Calls for spending cuts during this political term have been dismissed as unrealistic by the States’ senior committee.

States treasury lead Gavin St Pier was in the spotlight yesterday as he presented the 2026 Budget proposals
States treasury lead Gavin St Pier was in the spotlight yesterday as he presented the 2026 Budget proposals / Guernsey Press/Peter Frankland

Policy & Resources warned that committees’ overall cash limits would not be reduced without cutting services, as it presented a Budget which is set to increase day-to-day expenditure by inflation plus £8m. next year.

Deputies rejected an alternative plan to freeze spending at 2025 levels, which would have stripped £27m. out of the Budget proposed by P&R.

‘While we remain committed to driving improvement and efficiency in public services and seeking to contain costs, we must be realistic,’ said P&R treasury lead Gavin St Pier.

‘Our efforts may flatten the growth in public expenditure, but they will not reduce it. That will only be achieved by switching off services.’

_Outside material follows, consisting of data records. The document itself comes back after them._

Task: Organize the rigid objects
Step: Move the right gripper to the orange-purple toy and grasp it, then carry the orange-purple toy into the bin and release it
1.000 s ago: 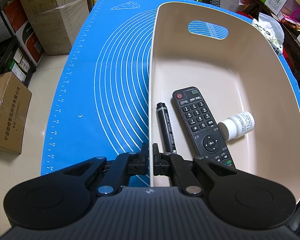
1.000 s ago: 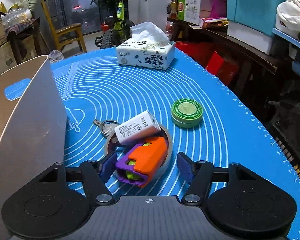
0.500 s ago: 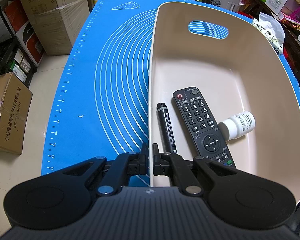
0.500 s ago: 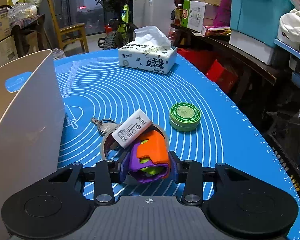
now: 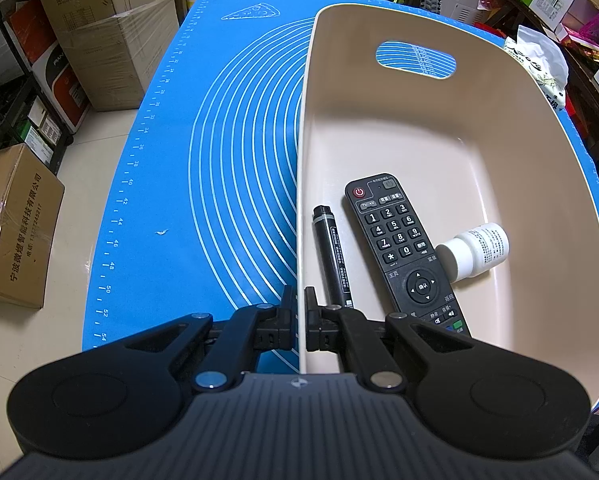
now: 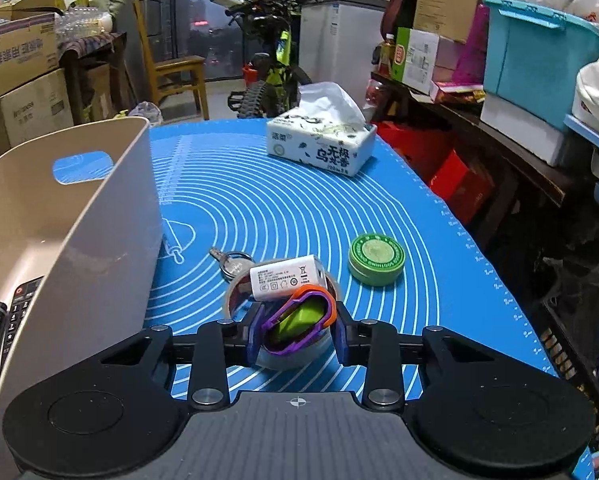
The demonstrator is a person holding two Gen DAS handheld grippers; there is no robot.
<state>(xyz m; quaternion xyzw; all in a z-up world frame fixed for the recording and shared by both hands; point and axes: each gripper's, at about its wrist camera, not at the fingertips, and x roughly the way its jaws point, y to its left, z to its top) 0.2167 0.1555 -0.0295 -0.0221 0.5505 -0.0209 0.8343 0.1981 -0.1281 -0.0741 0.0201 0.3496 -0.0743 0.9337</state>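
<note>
A second ago our right tool (image 6: 298, 330) stood spread around the orange-and-purple toy (image 6: 299, 320); now its jaws are closing on it, lifted clear of the bench, ready for the beige bin (image 5: 499, 128) our left tool (image 5: 298, 320) pinches by its rim.

Bright, even indoor light from overhead, colours saturated. Both views are sharp, no motion blur. Strong fisheye bending at the edges, corners vignetted black. Soft glare on the beige basket (image 5: 439, 128) floor and on the blue mat (image 6: 299, 208). Short soft shadows under objects. The window (image 6: 203, 4) shows dusk, adding little light.
</note>
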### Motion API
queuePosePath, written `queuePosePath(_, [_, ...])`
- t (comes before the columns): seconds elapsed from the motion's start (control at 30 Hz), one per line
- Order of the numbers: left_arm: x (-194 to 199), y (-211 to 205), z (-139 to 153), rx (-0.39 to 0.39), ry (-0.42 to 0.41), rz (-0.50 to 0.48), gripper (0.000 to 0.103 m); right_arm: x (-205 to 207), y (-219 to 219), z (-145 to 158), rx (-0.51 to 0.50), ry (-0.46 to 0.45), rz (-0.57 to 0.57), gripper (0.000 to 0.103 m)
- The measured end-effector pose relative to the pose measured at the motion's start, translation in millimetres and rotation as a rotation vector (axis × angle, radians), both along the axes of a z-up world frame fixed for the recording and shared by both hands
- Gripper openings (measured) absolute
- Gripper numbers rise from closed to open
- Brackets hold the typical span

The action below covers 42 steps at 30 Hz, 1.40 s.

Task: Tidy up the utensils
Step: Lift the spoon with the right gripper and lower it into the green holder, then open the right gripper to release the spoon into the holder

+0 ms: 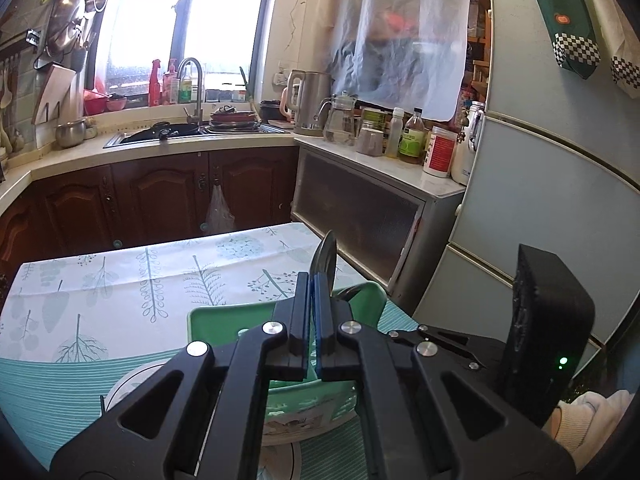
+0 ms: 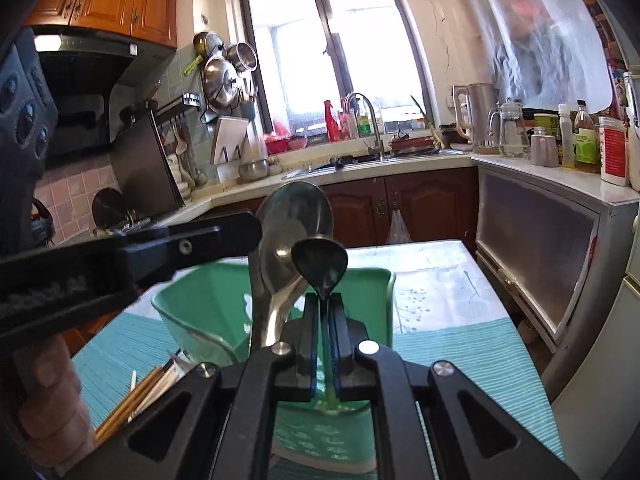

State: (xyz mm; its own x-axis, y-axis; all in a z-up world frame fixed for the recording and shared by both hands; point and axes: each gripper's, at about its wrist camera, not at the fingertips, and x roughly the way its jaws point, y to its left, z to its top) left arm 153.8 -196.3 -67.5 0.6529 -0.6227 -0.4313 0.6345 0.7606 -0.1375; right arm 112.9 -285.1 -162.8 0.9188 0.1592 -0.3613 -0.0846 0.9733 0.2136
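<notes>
While both grippers hover over a green plastic basket (image 2: 192, 312) on the table, each pinches a spoon by its handle. The right gripper (image 2: 325, 320) clamps the translucent green handle of a small dark-bowled spoon (image 2: 320, 260), whose bowl stands upright just past the fingertips. The left gripper (image 1: 313, 308), its blue-lined pads pressed together, holds a large shiny metal spoon (image 2: 294, 216); from its own camera only the thin edge of that metal spoon (image 1: 328, 256) shows, rising above the fingertips. In the right wrist view the big spoon's round bowl stands behind and above the small one, the two nearly touching, above the basket's far rim. The basket looks empty as far as can be seen, though the grippers hide much of its inside. It rests on a white round plate (image 1: 132, 380), over a teal striped mat (image 2: 460, 344) and a leaf-patterned tablecloth (image 1: 120, 280). Only the right wrist view shows a bundle of wooden chopsticks (image 2: 136, 404) lying left of the basket, and the left gripper's arm reaching in from the left.
</notes>
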Motion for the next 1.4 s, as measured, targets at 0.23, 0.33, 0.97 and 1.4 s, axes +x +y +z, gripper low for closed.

Deputy St Pier said the cost of public services over the past decade had gone up by an average of about inflation plus 1% annually and some committees – including Education, Sport & Culture, and Environment & Infrastructure – had experienced real-terms budget cuts during that period.

But those reductions had been more than offset by unavoidable cost increases at Health & Social Care, averaging 2% in real terms annually – equating to inflation plus £4m. every year.

‘That increase had long been predicted and is largely as a result of us all living longer and consuming more health and care services,’ he said.

‘This States must remain committed to having an absolute focus on the future model of health and care services and making these sustainable in the longer term [and] it is very likely that P&R will recommend this as one of the top priorities for this term.’

The Assembly voted 13-25 against Scrutiny president Andy Sloan’s amendment to freeze spending at 2025 levels
The Assembly voted 13-25 against Scrutiny president Andy Sloan’s amendment to freeze spending at 2025 levels / Guernsey Press/Peter Frankland

The Assembly voted 13-25 against Scrutiny president Andy Sloan’s amendment to freeze spending at 2025 levels, which would have left HSC’s budget nearly £9m. smaller than P&R proposed and lowered Home Affairs’ cash limit by nearly £2.5m.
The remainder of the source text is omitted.